REQUIRED ACTION.
After locating the line that holds "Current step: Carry", repeat it and each following line exactly until the material ends, skipping pictures.
=== Begin Enclosure ===
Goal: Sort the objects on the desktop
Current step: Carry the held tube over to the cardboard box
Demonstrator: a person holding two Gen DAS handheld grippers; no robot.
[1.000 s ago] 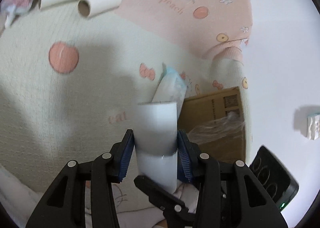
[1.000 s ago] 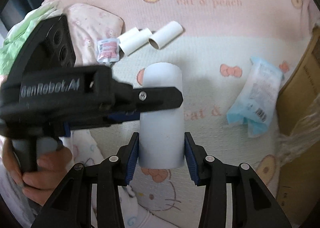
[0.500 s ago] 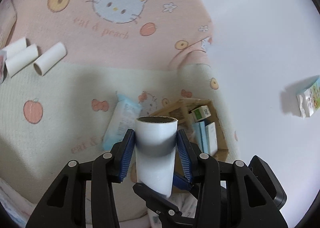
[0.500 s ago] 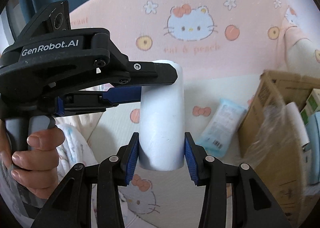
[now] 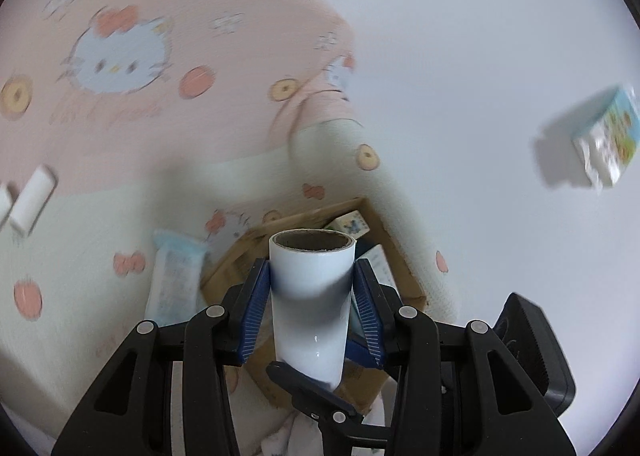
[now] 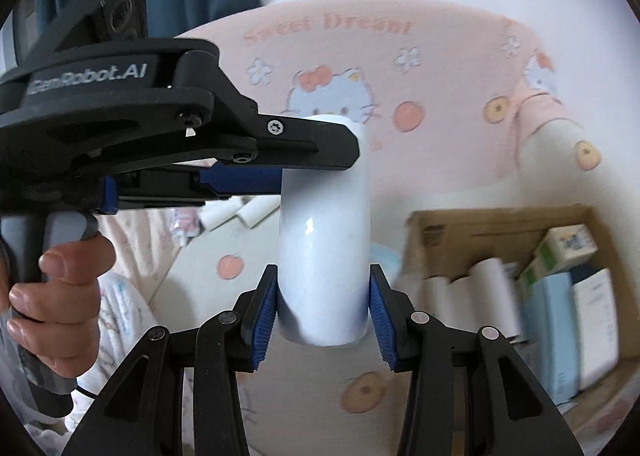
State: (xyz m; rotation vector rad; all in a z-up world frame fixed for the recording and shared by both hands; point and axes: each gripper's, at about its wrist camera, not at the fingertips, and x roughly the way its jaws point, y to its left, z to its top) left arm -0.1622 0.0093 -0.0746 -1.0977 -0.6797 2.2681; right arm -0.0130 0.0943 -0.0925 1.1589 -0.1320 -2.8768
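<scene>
A glossy white roll with a brown core [image 5: 310, 296] is held up in the air by both grippers at once. My left gripper [image 5: 312, 304] is shut on it near the open end. My right gripper [image 6: 322, 308] is shut on its other end [image 6: 324, 248]. In the right wrist view the left gripper [image 6: 320, 167] reaches in from the left, a hand [image 6: 60, 288] on its handle. The open cardboard box [image 6: 480, 219] lies low at the right, beneath the roll in the left wrist view [image 5: 400, 260].
The box holds several white rolls [image 6: 460, 288] and cartons [image 6: 560, 320]. A blue-white packet [image 5: 172, 280] lies beside the box on the pink and cream cartoon blanket [image 5: 120, 143]. More white rolls [image 5: 34, 199] lie far left. A small printed pack [image 5: 604, 135] sits on the white surface.
Both grippers have risen with the white roll between them and swung towards the cardboard box, whose inside now shows. The loose rolls have slid towards the left edge.
</scene>
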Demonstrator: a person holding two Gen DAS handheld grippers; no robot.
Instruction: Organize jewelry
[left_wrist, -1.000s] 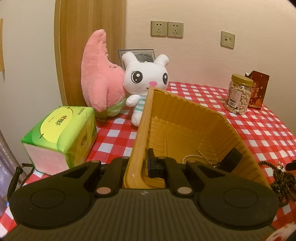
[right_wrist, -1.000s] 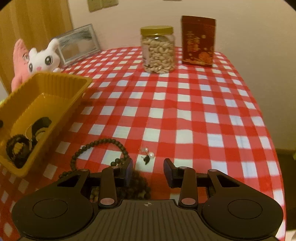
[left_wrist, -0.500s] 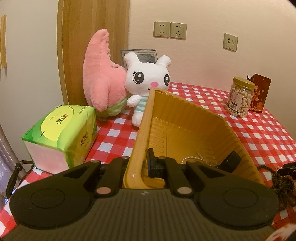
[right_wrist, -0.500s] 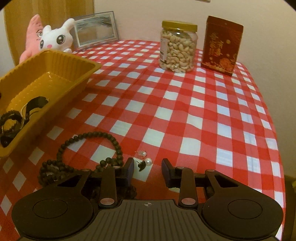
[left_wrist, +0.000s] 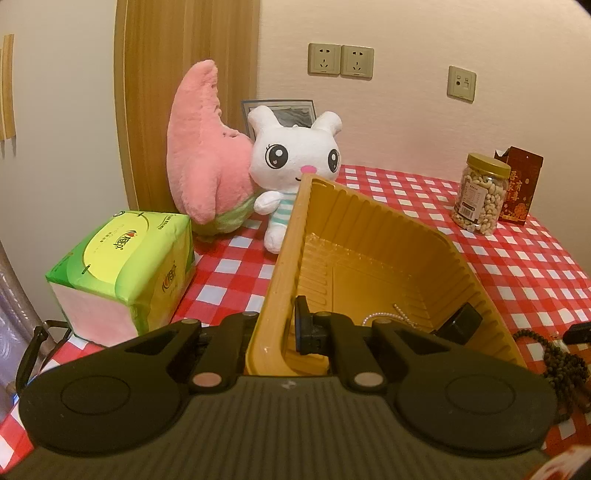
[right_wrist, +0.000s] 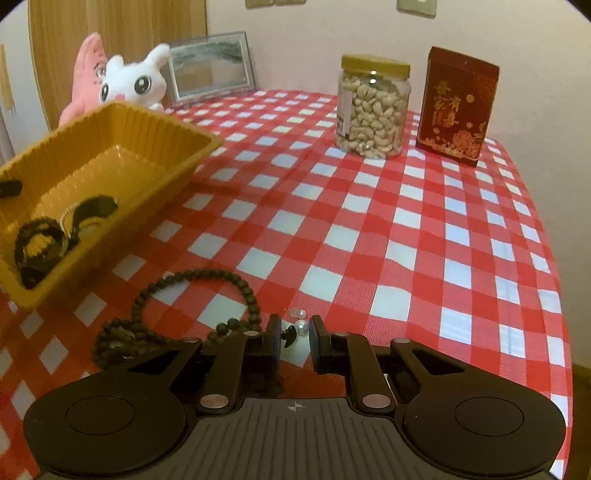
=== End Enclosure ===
RESULT FOR THIS TASK.
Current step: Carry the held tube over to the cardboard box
Demonstrator: a person holding two Gen DAS handheld grippers; no robot.
[1.000 s ago] 
[1.000 s ago] 
[0.500 s ago] 
[0.500 s ago] 
[now] 
[now] 
State: (xyz m; rotation vector rad; all in a z-up world frame fixed for the recording and shared by both hands; point and axes: each gripper's, at about its wrist camera, not at the fingertips, and x roughly the way its jaws point, y to its left, z to its top) left arm -0.1622 0.0093 -0.0746 -1.0977 -0.6797 2.2681; right arm -0.0130 0.0943 -0.0925 1.1589 -0.1320 -2.8768
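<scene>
A glossy white roll with a brown core [image 5: 310, 296] is held up in the air by both grippers at once. My left gripper [image 5: 312, 304] is shut on it near the open end. My right gripper [image 6: 322, 308] is shut on its other end [image 6: 324, 248]. In the right wrist view the left gripper [image 6: 320, 167] reaches in from the left, a hand [image 6: 60, 288] on its handle. The open cardboard box [image 6: 480, 219] lies low at the right, beneath the roll in the left wrist view [image 5: 400, 260].
The box holds several white rolls [image 6: 460, 288] and cartons [image 6: 560, 320]. A blue-white packet [image 5: 172, 280] lies beside the box on the pink and cream cartoon blanket [image 5: 120, 143]. More white rolls [image 5: 34, 199] lie far left. A small printed pack [image 5: 604, 135] sits on the white surface.
Both grippers have risen with the white roll between them and swung towards the cardboard box, whose inside now shows. The loose rolls have slid towards the left edge.
</scene>
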Demonstrator: a person holding two Gen DAS handheld grippers; no robot.
Instruction: Organize jewelry
[left_wrist, -1.000s] 
[right_wrist, -1.000s] 
[left_wrist, -0.500s] 
[right_wrist, -0.500s] 
[left_wrist, +0.000s] 
[right_wrist, +0.000s] 

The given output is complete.